• **Material provided**
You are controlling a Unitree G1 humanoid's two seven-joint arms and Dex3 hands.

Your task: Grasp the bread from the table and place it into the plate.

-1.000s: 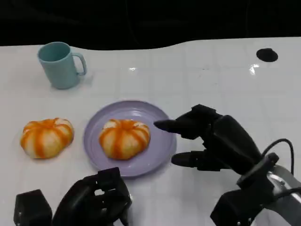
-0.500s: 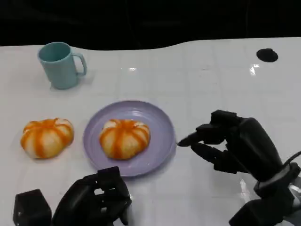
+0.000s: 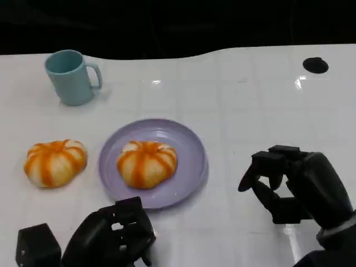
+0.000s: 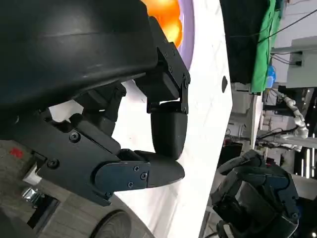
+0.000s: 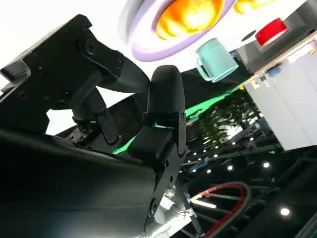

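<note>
Fingers (image 3: 261, 167) above glossy white table (image 3: 250, 100)

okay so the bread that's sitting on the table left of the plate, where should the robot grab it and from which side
A guess: take the bread on the table from above, fingers straddling its widest part, low on opposite sides. It is a low rounded dome with no handle or edge, and bare table shows all around it. The left hand lies nearest, in front of the plate.

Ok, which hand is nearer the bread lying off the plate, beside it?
Left. The left hand sits just in front of that bread; the right hand is across the plate, far off.
</note>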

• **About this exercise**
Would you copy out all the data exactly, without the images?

• **Task answer**
You are controlling a Unitree G1 humanoid's two seven-joint arms and Dex3 hands.

Your task: Grasp the bread from the table and place it into the plate.

-1.000s: 
-0.500s: 
+0.000s: 
+0.000s: 
+0.000s: 

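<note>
Fingers (image 3: 261, 167) above glossy white table (image 3: 250, 100)

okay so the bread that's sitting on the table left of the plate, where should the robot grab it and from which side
A guess: take the bread on the table from above, fingers straddling its widest part, low on opposite sides. It is a low rounded dome with no handle or edge, and bare table shows all around it. The left hand lies nearest, in front of the plate.

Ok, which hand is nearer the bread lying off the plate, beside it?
Left. The left hand sits just in front of that bread; the right hand is across the plate, far off.
</note>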

No further answer is required.